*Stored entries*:

=== Section Start ===

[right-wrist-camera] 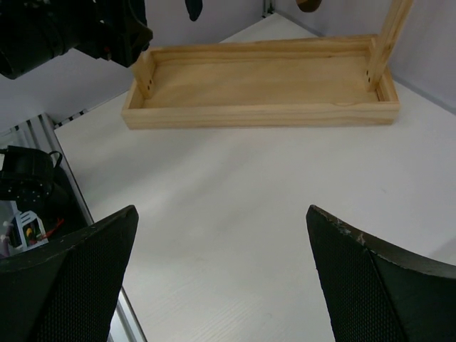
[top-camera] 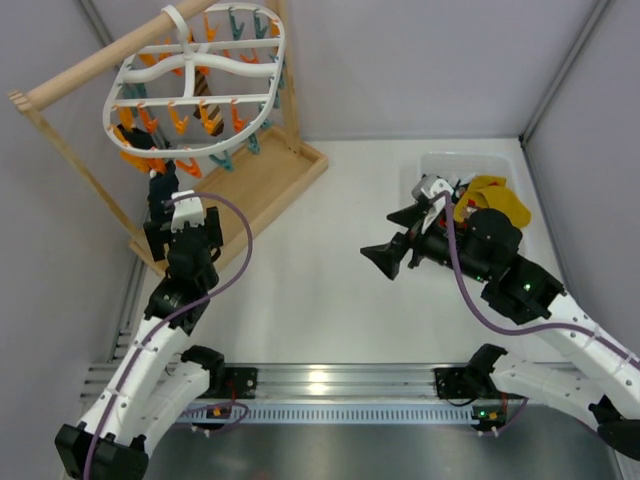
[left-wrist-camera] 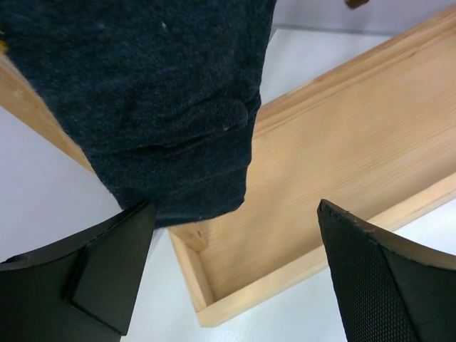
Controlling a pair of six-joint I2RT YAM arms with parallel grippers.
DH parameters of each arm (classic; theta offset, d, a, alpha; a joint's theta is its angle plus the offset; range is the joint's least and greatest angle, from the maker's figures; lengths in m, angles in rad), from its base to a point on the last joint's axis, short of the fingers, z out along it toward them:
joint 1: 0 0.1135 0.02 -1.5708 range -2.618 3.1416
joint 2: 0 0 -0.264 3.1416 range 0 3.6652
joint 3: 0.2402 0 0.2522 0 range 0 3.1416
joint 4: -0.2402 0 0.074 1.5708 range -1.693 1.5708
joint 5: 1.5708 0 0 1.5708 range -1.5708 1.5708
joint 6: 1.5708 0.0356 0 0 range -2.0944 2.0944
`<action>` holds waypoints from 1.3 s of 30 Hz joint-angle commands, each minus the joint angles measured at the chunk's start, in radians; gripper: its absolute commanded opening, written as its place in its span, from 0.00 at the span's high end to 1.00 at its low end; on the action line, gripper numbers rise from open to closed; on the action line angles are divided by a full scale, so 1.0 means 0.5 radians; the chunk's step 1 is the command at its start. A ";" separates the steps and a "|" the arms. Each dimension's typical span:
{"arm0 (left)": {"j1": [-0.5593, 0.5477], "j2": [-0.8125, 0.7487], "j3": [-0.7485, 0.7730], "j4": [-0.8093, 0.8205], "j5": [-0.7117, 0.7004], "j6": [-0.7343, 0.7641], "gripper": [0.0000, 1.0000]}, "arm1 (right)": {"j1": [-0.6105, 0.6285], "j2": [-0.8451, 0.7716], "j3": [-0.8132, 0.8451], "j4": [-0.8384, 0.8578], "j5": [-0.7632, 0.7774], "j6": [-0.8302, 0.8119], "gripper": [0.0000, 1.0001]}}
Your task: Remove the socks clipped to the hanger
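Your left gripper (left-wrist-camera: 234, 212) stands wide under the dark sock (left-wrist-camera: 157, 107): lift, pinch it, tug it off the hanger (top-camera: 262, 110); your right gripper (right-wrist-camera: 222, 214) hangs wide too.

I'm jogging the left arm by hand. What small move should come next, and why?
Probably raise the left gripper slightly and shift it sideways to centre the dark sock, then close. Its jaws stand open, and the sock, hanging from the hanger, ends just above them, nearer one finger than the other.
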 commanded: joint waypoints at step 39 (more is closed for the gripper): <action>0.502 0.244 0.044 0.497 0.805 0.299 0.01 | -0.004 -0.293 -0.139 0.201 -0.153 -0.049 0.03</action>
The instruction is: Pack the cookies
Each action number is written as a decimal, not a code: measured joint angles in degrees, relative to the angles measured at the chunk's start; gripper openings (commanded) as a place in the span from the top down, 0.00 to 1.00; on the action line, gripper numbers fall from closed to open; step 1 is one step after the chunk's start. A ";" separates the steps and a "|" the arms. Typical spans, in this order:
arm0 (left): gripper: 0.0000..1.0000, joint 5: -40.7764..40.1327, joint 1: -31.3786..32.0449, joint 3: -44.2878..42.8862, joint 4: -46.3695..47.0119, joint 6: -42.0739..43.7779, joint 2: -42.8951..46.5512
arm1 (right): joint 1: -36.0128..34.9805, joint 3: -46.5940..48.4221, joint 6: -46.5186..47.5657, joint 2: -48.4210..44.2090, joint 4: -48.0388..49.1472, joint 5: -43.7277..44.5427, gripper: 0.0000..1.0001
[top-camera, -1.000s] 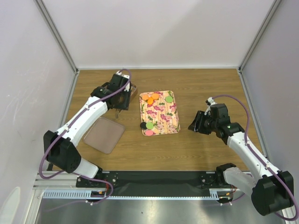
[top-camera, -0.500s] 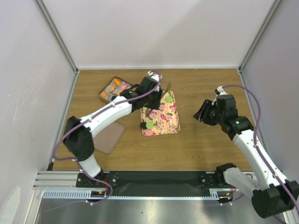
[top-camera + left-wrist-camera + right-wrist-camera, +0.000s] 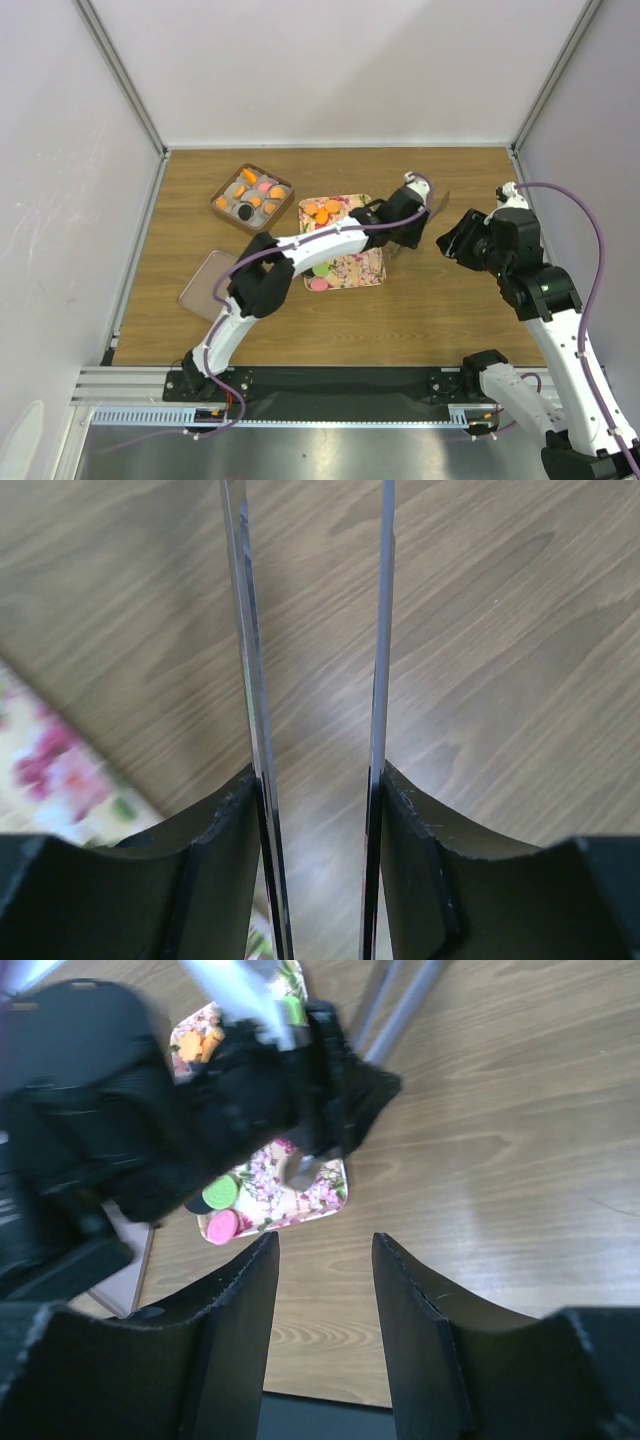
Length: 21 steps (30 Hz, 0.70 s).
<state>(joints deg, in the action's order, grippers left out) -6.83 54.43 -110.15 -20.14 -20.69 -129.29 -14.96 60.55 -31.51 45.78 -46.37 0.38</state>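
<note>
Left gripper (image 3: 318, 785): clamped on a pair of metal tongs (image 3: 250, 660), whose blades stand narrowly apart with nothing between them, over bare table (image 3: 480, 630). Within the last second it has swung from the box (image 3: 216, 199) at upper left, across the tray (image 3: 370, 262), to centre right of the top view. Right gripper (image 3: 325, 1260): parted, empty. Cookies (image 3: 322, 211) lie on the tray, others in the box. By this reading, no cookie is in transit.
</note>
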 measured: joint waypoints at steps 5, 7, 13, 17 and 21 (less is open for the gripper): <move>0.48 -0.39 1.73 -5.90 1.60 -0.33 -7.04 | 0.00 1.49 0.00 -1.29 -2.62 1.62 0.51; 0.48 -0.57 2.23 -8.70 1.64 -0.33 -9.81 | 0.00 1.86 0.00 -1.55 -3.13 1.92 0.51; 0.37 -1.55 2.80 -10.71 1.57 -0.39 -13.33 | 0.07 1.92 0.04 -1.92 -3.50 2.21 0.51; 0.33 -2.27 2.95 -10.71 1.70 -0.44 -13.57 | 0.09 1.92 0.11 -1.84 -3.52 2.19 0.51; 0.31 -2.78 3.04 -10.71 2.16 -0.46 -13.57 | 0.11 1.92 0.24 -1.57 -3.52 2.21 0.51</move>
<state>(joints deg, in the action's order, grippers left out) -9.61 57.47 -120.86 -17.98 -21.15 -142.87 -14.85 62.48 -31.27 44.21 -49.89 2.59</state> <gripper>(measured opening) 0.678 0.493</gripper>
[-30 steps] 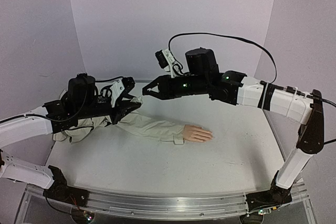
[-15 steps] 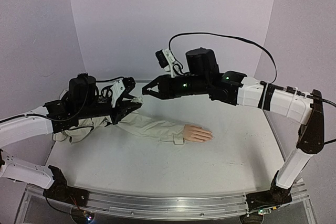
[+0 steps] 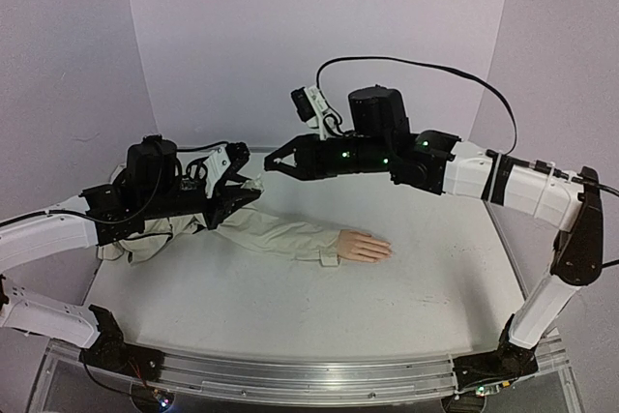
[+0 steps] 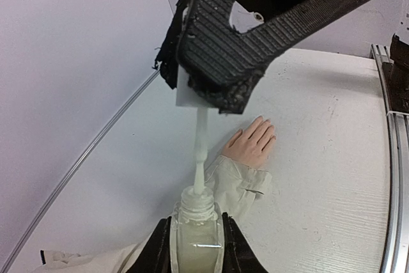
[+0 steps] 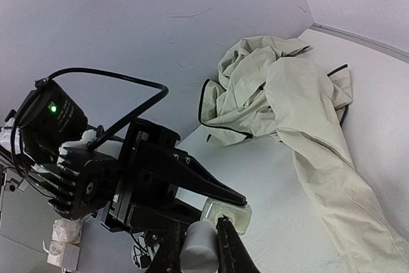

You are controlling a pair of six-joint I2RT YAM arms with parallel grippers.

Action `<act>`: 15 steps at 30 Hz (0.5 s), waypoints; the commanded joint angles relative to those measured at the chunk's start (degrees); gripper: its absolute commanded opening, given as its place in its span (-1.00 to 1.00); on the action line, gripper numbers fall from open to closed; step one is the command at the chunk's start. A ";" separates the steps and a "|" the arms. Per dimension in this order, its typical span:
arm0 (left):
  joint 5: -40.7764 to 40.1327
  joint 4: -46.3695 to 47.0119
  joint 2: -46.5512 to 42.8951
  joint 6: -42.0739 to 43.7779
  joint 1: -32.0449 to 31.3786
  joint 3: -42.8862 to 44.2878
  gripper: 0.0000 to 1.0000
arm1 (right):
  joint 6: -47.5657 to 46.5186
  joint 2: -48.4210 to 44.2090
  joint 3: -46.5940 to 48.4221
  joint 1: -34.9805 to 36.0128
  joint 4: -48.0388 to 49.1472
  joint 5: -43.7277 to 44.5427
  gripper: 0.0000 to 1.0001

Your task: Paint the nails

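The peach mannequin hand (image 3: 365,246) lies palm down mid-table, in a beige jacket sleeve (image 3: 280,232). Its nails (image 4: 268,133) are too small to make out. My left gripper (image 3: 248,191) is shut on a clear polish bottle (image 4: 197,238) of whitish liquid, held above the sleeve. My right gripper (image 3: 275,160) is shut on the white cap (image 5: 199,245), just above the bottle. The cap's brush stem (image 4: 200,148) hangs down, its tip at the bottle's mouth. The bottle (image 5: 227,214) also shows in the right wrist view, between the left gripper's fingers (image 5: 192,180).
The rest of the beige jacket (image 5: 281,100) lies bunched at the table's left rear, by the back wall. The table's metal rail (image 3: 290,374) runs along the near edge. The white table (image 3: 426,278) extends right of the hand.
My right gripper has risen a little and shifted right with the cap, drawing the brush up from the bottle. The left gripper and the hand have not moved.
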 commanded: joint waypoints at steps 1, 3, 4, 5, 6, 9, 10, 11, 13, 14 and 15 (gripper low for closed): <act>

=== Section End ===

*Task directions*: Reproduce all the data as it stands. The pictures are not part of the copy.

*Solved problem*:
[right-wrist-camera] 
[top-camera] 
[left-wrist-camera] 
Controlling a pair of six-joint I2RT YAM arms with parallel grippers.
DH parameters of each arm (classic; theta offset, d, a, alpha; a joint's theta is its angle plus the offset; range is the joint's least and greatest angle, from the maker's figures; lengths in m, angles in rad), from its base to a point on the last joint's axis, short of the fingers, z out along it toward them:
joint 1: 0 0.1135 0.02 -1.5708 range -2.618 3.1416
joint 2: 0 0 -0.264 3.1416 range 0 3.6652
joint 3: 0.2402 0 0.2522 0 range 0 3.1416
joint 4: -0.2402 0 0.074 1.5708 range -1.693 1.5708
joint 5: 1.5708 0 0 1.5708 range -1.5708 1.5708
joint 6: 1.5708 0.0356 0 0 range -2.0944 2.0944
`<action>` holds waypoints from 1.3 s of 30 Hz joint-angle commands, each minus the joint angles measured at the chunk's start, in radians; gripper: its absolute commanded opening, written as its place in its span, from 0.00 at the span's high end to 1.00 at its low end; on the action line, gripper numbers rise from open to closed; on the action line angles are divided by a full scale, so 1.0 means 0.5 radians; the chunk's step 1 is the command at its start. A ";" separates the steps and a "|" the arms. Each dimension's typical span:
{"arm0 (left)": {"j1": [-0.5593, 0.5477], "j2": [-0.8125, 0.7487], "j3": [-0.7485, 0.7730], "j4": [-0.8093, 0.8205], "j5": [-0.7117, 0.7004], "j6": [-0.7343, 0.7641], "gripper": [0.0000, 1.0000]}, "arm1 (right)": {"j1": [-0.6105, 0.6285], "j2": [-0.8451, 0.7716], "j3": [-0.8132, 0.8451], "j4": [-0.8384, 0.8578], "j5": [-0.7632, 0.7774], "j6": [-0.8302, 0.8119], "gripper": [0.0000, 1.0001]}}
Your task: Remove the socks clipped to the hanger
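Your left gripper (left-wrist-camera: 234, 212) stands wide under the dark sock (left-wrist-camera: 157, 107): lift, pinch it, tug it off the hanger (top-camera: 262, 110); your right gripper (right-wrist-camera: 222, 214) hangs wide too.

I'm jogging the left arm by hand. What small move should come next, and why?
Probably raise the left gripper slightly and shift it sideways to centre the dark sock, then close. Its jaws stand open, and the sock, hanging from the hanger, ends just above them, nearer one finger than the other.
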 commanded: joint waypoints at step 39 (more is closed for the gripper): <action>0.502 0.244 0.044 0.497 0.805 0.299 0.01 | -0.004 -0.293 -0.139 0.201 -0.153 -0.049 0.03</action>
The instruction is: Pack the cookies
Each action number is written as a decimal, not a code: measured joint angles in degrees, relative to the angles measured at the chunk's start; gripper openings (commanded) as a place in the span from the top down, 0.00 to 1.00; on the action line, gripper numbers fall from closed to open; step 1 is one step after the chunk's start. A ";" separates the steps and a "|" the arms. Typical spans, in this order:
arm0 (left): gripper: 0.0000..1.0000, joint 5: -40.7764..40.1327, joint 1: -31.3786..32.0449, joint 3: -44.2878..42.8862, joint 4: -46.3695..47.0119, joint 6: -42.0739..43.7779, joint 2: -42.8951..46.5512
arm1 (right): joint 1: -36.0128..34.9805, joint 3: -46.5940..48.4221, joint 6: -46.5186..47.5657, joint 2: -48.4210..44.2090, joint 4: -48.0388..49.1472, joint 5: -43.7277..44.5427, gripper: 0.0000..1.0001
[top-camera, -1.000s] 
[top-camera, -0.500s] 
[top-camera + left-wrist-camera + right-wrist-camera, +0.000s] 
Length: 21 steps (30 Hz, 0.70 s).
<state>(joints deg, in the action's order, grippers left out) -6.83 54.43 -110.15 -20.14 -20.69 -129.29 -14.96 60.55 -31.51 45.78 -46.37 0.38</state>
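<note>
Left gripper (image 3: 318, 785): clamped on a pair of metal tongs (image 3: 250, 660), whose blades stand narrowly apart with nothing between them, over bare table (image 3: 480, 630). Within the last second it has swung from the box (image 3: 216, 199) at upper left, across the tray (image 3: 370, 262), to centre right of the top view. Right gripper (image 3: 325, 1260): parted, empty. Cookies (image 3: 322, 211) lie on the tray, others in the box. By this reading, no cookie is in transit.
</note>
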 measured: joint waypoints at steps 5, 7, 13, 17 and 21 (less is open for the gripper): <move>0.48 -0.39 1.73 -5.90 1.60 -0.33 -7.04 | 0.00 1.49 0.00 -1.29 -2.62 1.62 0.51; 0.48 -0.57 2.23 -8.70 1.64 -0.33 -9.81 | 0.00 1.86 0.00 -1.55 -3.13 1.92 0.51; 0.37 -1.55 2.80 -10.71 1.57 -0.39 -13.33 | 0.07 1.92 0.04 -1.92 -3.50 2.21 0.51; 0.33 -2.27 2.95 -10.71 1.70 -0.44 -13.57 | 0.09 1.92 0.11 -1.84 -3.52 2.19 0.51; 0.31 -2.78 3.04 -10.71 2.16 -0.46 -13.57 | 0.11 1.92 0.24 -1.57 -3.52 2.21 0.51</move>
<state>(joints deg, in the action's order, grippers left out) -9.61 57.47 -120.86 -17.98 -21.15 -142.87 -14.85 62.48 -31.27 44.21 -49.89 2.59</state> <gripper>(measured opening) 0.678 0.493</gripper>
[-30 steps] 
[-15 steps] 
[+0 steps] 
[+0 steps] 
[+0 steps] 

You are controlling a pair of six-joint I2RT YAM arms with parallel grippers.

Action `<act>`: 15 steps at 30 Hz (0.5 s), waypoints; the commanded joint angles relative to those measured at the chunk's start (degrees); gripper: its absolute commanded opening, given as its place in its span (-1.00 to 1.00); on the action line, gripper numbers fall from open to closed; step one is the command at the chunk's start. A ";" separates the steps and a "|" the arms. Per dimension in this order, its typical span:
arm0 (left):
  joint 5: -40.7764 to 40.1327
  joint 4: -46.3695 to 47.0119
  joint 2: -46.5512 to 42.8951
  joint 6: -42.0739 to 43.7779
  joint 1: -32.0449 to 31.3786
  joint 3: -42.8862 to 44.2878
  gripper: 0.0000 to 1.0000
arm1 (right):
  joint 6: -47.5657 to 46.5186
  joint 2: -48.4210 to 44.2090
  joint 3: -46.5940 to 48.4221
  joint 1: -34.9805 to 36.0128
  joint 4: -48.0388 to 49.1472
  joint 5: -43.7277 to 44.5427
  gripper: 0.0000 to 1.0001

Your task: Paint the nails

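The peach mannequin hand (image 3: 365,246) lies palm down mid-table, in a beige jacket sleeve (image 3: 280,232). Its nails (image 4: 268,133) are too small to make out. My left gripper (image 3: 248,191) is shut on a clear polish bottle (image 4: 197,238) of whitish liquid, held above the sleeve. My right gripper (image 3: 275,160) is shut on the white cap (image 5: 199,245), just above the bottle. The cap's brush stem (image 4: 200,148) hangs down, its tip at the bottle's mouth. The bottle (image 5: 227,214) also shows in the right wrist view, between the left gripper's fingers (image 5: 192,180).
The rest of the beige jacket (image 5: 281,100) lies bunched at the table's left rear, by the back wall. The table's metal rail (image 3: 290,374) runs along the near edge. The white table (image 3: 426,278) extends right of the hand.
My right gripper has risen a little and shifted right with the cap, drawing the brush up from the bottle. The left gripper and the hand have not moved.
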 commanded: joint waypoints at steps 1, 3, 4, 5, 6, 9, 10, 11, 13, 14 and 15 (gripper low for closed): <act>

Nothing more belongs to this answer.